How a lookalike audience is built
A lookalike extends an audience through similarity. The process has three steps.
- Define the seed: choose the best customers — the VIP tier by RFM, buyers with high lifetime
value, converters from a specific campaign. - Run the algorithm: the system analyses the seed’s attributes — demographics, behaviour,
interests — and searches for similar people across a wider base. - Receive the extended audience: a list of new users the system considers similar to the seed.

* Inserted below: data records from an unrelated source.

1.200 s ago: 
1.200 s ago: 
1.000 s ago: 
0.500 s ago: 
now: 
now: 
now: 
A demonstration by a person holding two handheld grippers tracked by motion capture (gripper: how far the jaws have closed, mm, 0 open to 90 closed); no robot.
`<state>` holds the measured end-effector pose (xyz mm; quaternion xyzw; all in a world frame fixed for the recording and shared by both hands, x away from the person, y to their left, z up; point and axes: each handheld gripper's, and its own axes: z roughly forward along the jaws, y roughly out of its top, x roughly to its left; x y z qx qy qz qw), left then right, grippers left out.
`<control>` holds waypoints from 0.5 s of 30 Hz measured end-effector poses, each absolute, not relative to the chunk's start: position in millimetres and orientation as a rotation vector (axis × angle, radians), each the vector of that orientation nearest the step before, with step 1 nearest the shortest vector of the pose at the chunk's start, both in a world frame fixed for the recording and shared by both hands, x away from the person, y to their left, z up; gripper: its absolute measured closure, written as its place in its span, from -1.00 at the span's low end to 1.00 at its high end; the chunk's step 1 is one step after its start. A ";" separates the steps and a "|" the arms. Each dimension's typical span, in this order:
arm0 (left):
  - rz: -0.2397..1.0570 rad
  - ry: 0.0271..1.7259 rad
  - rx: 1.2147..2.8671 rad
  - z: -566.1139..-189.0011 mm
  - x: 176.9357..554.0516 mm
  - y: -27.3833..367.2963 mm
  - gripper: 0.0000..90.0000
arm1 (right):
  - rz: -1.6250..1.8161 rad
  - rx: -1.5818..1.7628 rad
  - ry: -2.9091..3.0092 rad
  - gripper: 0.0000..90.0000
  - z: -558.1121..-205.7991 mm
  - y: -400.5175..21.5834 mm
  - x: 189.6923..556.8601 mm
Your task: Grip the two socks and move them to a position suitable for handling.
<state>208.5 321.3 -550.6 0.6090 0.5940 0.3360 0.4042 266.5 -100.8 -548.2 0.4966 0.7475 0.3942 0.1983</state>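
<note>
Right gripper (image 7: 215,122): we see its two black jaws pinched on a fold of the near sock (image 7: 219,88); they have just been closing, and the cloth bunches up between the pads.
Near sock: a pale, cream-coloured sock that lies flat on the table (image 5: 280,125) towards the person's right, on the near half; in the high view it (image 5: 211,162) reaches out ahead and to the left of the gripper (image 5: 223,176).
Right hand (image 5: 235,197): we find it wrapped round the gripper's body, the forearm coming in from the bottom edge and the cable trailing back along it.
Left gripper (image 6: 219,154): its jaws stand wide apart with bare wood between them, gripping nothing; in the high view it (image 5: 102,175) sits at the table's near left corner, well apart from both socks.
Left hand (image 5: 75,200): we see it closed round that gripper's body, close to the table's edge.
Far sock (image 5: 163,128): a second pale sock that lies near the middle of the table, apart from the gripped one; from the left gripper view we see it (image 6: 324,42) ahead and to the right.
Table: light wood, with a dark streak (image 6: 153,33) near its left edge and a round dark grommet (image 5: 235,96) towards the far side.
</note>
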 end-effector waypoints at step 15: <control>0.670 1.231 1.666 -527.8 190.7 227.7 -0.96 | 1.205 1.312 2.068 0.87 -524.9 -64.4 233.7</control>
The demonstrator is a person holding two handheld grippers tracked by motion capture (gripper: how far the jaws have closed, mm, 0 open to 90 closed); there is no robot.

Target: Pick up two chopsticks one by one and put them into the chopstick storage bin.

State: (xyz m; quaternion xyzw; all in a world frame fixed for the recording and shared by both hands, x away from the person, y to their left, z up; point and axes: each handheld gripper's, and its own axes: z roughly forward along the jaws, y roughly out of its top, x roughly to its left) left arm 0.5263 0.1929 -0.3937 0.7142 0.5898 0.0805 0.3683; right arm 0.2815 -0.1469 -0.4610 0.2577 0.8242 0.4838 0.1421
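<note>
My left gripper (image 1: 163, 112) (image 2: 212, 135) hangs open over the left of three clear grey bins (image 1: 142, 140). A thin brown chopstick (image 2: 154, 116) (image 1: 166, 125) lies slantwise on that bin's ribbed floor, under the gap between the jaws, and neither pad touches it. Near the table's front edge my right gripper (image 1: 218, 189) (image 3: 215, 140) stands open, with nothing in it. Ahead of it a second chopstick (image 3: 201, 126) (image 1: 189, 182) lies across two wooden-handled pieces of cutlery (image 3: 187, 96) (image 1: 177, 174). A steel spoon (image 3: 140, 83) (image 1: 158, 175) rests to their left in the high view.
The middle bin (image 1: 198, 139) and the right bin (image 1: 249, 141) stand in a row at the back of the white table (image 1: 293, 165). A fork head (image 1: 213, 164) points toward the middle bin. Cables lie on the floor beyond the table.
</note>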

Quality depends on two things: how representative the seed is, and how much data is available to
search across.
Applications in e-commerce
| Scenario | Seed | Goal |
|---|---|---|
| Extending ad reach | Buyers with above-median LTV | Find new customers with a similar profile |
| Converting new visitors | People who bought on the first visit | Identify similar visitors and personalize the homepage |
| Cross-category selling | Buyers of one category | Find similar people for an adjacent category offer |
Important: the narrower and cleaner the seed, the more precise the lookalike. A seed made of all
registered users produces a weak result — focus on specific behaviour.
Limits
A lookalike creates no new data; it extrapolates patterns from what is known. If the seed is biased
— only users from one region, for instance — the lookalike reproduces that bias. The seed also needs
refreshing: a customer base shifts, and a six-month-old seed can misrepresent current value.
When lookalikes are used in advertising, consent requirements for transferring an email base to an
ad platform apply and have to be checked against the relevant data protection regime.